On the Beach (1959)

Directed by Stanley Kramer. Starring Gregory Peck, Ava Gardner, Fred Astaire, Anthony Perkins, Donna Anderson, Harp McGuire, John Tate, Lola Brooks, John Meillon, Ken Wayne, Guy Doleman, Lou Vernon.

Film version of Nevil Shute’s book illustrating the aftermath of a devastating war where nuclear fallout results in the depopulation of the entire Northern Hemisphere, and the deadly radiation is heading south on air currents. Peck’s submarine commander goes to investigate a Morse Code signal coming from the West Coast of the U.S. while survivors in Australia brace for the end.
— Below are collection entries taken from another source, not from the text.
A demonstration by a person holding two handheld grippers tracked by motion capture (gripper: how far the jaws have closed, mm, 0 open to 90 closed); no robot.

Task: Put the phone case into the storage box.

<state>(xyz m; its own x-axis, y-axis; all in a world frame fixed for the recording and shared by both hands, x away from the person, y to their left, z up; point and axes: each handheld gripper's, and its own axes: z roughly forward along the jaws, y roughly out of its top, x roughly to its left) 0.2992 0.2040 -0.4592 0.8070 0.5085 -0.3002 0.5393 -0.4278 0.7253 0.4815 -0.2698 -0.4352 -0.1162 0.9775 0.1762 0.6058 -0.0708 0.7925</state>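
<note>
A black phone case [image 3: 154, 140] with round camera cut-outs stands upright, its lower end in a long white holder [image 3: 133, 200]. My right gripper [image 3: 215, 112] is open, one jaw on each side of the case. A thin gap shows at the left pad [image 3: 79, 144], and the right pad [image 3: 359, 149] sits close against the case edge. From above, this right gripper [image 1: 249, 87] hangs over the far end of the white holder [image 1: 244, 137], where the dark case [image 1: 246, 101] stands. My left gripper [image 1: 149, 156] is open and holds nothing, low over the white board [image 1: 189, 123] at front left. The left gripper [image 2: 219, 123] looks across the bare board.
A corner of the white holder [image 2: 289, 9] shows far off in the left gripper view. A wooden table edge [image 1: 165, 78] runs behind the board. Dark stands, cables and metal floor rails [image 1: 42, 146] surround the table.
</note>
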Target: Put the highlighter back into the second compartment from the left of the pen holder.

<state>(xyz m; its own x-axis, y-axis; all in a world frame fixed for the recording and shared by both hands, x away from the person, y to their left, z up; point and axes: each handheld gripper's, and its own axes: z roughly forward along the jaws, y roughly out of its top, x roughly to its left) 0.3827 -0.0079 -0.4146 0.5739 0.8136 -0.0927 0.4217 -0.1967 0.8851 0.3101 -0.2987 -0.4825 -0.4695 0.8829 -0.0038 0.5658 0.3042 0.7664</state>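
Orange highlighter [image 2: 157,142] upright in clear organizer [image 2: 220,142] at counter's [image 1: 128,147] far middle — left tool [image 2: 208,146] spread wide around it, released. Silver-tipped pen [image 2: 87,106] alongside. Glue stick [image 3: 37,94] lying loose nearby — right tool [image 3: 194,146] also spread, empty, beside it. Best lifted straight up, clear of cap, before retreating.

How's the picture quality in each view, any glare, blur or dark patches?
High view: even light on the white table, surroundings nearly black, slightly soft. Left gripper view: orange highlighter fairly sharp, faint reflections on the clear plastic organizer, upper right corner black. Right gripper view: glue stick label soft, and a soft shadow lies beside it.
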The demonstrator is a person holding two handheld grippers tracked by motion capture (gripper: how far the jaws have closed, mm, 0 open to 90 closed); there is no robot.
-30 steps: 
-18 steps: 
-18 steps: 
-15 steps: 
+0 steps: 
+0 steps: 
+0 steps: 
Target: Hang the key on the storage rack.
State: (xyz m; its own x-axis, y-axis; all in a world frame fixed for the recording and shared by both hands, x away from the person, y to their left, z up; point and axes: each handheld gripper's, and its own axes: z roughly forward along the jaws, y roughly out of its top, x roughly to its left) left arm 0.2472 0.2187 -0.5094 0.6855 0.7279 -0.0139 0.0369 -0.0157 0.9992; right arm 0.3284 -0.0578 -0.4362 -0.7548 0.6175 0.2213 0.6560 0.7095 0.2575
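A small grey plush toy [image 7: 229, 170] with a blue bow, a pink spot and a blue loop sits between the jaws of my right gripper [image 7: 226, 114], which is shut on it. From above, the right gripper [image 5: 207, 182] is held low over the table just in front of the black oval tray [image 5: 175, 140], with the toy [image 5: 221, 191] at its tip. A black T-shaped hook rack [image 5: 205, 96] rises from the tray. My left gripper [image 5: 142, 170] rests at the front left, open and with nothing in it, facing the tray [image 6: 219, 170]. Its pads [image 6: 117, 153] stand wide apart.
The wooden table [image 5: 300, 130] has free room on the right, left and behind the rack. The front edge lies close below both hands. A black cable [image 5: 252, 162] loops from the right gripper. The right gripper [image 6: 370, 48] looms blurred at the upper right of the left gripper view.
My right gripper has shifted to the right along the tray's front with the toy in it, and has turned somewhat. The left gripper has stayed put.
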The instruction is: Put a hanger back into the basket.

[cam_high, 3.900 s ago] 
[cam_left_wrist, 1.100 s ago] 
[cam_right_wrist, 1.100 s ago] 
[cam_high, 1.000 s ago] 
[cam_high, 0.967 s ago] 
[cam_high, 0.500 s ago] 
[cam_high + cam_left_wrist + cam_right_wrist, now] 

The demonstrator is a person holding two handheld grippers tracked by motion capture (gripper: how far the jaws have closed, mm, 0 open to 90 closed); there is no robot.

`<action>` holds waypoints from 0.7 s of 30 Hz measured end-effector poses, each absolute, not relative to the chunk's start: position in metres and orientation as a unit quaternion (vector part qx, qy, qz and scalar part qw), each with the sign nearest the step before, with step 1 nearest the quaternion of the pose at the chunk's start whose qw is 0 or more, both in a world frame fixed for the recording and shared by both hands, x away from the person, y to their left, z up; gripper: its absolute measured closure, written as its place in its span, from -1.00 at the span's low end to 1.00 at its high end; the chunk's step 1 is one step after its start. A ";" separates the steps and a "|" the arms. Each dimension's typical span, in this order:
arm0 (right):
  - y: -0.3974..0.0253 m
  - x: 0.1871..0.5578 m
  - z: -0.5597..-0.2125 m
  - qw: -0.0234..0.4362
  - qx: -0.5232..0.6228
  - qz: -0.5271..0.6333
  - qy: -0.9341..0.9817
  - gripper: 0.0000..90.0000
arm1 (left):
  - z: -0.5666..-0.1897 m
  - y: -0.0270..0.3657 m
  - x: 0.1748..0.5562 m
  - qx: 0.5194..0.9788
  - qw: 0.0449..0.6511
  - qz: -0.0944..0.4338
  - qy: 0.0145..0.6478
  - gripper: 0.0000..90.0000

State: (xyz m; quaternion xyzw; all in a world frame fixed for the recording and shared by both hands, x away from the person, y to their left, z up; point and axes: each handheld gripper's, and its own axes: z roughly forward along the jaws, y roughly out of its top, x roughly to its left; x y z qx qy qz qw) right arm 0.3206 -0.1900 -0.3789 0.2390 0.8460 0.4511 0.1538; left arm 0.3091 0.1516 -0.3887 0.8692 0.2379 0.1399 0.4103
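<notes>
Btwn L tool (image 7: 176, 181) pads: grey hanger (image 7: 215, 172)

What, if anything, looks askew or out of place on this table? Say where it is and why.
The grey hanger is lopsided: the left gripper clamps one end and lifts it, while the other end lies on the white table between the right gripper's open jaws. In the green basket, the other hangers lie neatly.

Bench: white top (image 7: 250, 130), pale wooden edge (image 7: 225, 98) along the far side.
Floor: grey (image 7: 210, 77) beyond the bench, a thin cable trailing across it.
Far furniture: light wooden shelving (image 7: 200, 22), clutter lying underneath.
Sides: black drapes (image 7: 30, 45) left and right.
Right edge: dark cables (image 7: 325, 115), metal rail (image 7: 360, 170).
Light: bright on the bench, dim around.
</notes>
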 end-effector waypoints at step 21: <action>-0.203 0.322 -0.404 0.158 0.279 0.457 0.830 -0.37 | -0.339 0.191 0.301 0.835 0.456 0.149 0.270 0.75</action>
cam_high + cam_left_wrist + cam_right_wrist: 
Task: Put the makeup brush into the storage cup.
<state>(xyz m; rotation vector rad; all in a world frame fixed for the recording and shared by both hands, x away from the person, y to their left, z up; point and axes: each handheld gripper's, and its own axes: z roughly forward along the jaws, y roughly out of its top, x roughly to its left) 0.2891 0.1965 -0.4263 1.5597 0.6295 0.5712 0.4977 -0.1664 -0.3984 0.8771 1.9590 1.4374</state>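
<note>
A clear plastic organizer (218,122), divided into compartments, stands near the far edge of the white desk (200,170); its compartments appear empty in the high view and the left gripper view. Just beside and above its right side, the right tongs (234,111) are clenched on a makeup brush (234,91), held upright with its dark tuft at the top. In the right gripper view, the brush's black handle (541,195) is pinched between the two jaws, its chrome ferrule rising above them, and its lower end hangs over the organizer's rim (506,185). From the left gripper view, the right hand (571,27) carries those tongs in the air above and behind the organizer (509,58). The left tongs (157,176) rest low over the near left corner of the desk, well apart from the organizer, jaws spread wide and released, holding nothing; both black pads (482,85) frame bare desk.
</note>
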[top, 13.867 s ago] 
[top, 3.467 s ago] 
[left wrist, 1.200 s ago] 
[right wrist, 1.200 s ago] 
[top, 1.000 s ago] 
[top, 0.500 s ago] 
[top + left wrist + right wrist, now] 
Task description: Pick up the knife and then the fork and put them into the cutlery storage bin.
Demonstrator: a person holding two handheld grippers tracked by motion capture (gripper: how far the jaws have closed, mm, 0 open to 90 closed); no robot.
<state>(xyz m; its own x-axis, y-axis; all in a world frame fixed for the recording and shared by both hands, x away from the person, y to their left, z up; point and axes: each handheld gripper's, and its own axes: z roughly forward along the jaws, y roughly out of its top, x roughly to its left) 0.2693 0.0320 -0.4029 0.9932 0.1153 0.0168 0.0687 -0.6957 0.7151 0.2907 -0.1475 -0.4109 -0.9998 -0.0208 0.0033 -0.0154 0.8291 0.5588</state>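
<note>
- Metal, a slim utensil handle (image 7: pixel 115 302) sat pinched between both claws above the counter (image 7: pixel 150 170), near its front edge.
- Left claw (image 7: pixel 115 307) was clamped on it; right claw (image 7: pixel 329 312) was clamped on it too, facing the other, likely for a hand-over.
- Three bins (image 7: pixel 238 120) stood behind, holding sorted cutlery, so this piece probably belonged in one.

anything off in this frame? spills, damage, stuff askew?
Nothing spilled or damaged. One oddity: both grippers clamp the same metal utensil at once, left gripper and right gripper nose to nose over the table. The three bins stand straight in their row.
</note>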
Not as preachy as the average Stanley Kramer message movie, but this bleak melodrama is still talky, long-winded, and outdated. The central themes are relevant and true, possessing haunting power even in a naïve form, but the spurious character drama comes off as trite, and far too much time is devoted to mannered tragedy and doomed romance. Astaire is okay in his first true dramatic performance, but at least he comes off better than stiff Perkins and shaky Gardner. One key harrowing sequence is defeated by the innate dottiness of a man in a boat conversing with a periscope poking out of the water like the eyestalk of the garbage monster from Star Wars. John Paxton is credited for the script adaptation; music by Ernest Gold. Remade for television in 2000.